Dois anos depois da estreia em disco, os britânicos Placebo fazem o seu trabalho mais marcante, tornando-se uma voz para os inadaptados
Quando os Placebo – formados em 1994, em Londres – editam o primeiro disco, homónimo, de 1996, a cena musical estava a mudar. A britpop estava a caminho de se desintegrar, sob o peso da sua própria opulência, e o rock, apesar de ainda dominante, não mostrava um rumo concreto. Na estreia, o mundo fixou sobretudo a figura andrógina de Brian Molko, vocalista e guitarrista, e alguns singles que fizeram ondas e mostraram que estes rapazes estranhos podiam ter, efectivamente, alguma coisa de especial.
Essa confirmação, sem qualquer margem para dúvidas, surgiu logo ao disco seguinte: Without You I’m Nothing, de 1998, elevou os Placebo aos lugares cimeiros da primeira divisão da música pop/rock mundial, nas costas de um trabalho com uma melhor produção e uma mão-cheia de singles fortíssimos que ecoam até hoje.
Os Placebo sempre apostaram em duas coisas: em primeiro lugar, um imaginário eminentemente (sub)urbano-depressivo, dirigido aos adolescentes revoltados ou inadaptados; e em músicas que oscilavam entre as baladas negras e melancólicas e tiros rápidos e fortes de guitarra eléctrica. No segundo disco da sua carreira, o equilíbrio entre estas vertentes é atingido na perfeição.
Há aqui hinos incontornáveis da carreira dos Placebo e, mais do que isso, hinos de uma altura muito específica que marcaram a sua época, o final da década de 90. Ouçam-se as explosivas “You Don’t Care About Us” ou “Every You Every Me” e não acredito que qualquer indíviduo que não tenha ainda cessado de viver consiga resistir a ser contagiado pela sua viciante agressividade melodiosa. A própria faixa-título – mais lenta, mais dorida, mais complexa – é também marcante, levando mesmo o Deus David Bowie a ligar à banda a expressar a sua admiração. Em resultado disso, a canção foi regravada, com Bowie em dueto com Molko, uma honra na qual a própria banda teve dificuldade em acreditar.
E há ainda “Pure Morning”, que abre o disco, uma música aparentemente monótona e marcada pela electrónica e que tem uma história curiosa. Com o disco terminado, a banda voltou a estúdio para gravar uns lados-B, surgindo este tema. Quando o mostraram à editora, esta mandou parar a produção do álbum e insistiu em ter “Pure Morning” no alinhamento. O grupo resistiu, porque não tinha necessariamente grande fé na canção e porque não se enquadrava totalmente com o espírito dos restantes temas, mas acabou por ceder, e ainda bem.

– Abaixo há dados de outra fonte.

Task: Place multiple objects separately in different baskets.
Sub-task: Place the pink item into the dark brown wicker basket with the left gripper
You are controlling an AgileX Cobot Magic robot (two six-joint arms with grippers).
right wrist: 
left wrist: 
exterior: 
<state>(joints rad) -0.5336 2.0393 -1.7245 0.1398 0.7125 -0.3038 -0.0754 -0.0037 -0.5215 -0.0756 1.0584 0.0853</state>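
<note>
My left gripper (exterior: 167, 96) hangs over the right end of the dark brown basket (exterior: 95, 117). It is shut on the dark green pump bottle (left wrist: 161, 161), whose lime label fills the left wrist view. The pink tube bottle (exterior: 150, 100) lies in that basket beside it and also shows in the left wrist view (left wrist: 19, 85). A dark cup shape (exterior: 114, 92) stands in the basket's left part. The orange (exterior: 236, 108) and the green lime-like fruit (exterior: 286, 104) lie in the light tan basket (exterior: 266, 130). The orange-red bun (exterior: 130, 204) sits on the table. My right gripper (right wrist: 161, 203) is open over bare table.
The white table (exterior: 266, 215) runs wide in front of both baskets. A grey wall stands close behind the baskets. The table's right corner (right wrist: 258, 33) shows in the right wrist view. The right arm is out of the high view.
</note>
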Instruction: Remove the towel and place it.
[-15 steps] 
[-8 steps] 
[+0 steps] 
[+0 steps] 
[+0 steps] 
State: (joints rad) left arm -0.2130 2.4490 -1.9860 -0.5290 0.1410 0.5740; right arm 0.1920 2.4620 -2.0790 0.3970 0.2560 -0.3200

Mas há mais além de grandes singles. Há a bomba agressiva de “Brick Shithouse”, a melancolia de “Ask for Answers”, as camadas rock de “Allergic (To Thoughts of Mother Earth)”, a depressão arrastada de “My Sweet Prince”, a melodia de pop saudosa de “Summer’s Gone” ou a beleza simples de “Burger Queen”, enfim, muita e boa música que raramente desce do nível muito bom dominante.
Neste disco temos novamente as letras sobre inadequação, drogas, indefinição sexual, agressividade, caminhos perdidos, noites longas e frias e ressacas solitárias. De certa forma, os Placebo dirigiam-se ao mesmo público que uns Suede iniciais, embrulhando toda esta confusão sentimental num rebuçado agridoce. Mas a banda de Brett Anderson – se bem que vinda do mesmo caldo cultural dos Placebo – sempre projectou uma certa aura de sedução, uma frustração e inadequação sempre com estilo e pose. Os Placebo, por outro lado, cativaram fãs de todo o lado, desde góticos a pré-emos, passando pelos rockers e chegando aos misfits e freaks adolescentes em geral. Se os Suede atraíam as garotas e rapazes que iam de rímel aos concertos, na plateia dos Placebo estavam também estes, mas muitas caras massacradas pelo acne e pela timidez. Se a britpop foi feita para rapazes que iam ao pub depois de ver a bola, os andróginos Placebo eram os tipos que provavelmente levariam porrada no mesmo pub.
A banda criada por Molko e Stefan Olsdal num pequeno apartamento num bairro social londrino continua activa, e tem alguns excelentes discos depois deste. Mas foi com Without You I’m Nothing que rebentaram a sério no mainstream, e se tornaram na voz e no conforto de milhares de adolescentes confusos e/ou de coração partido.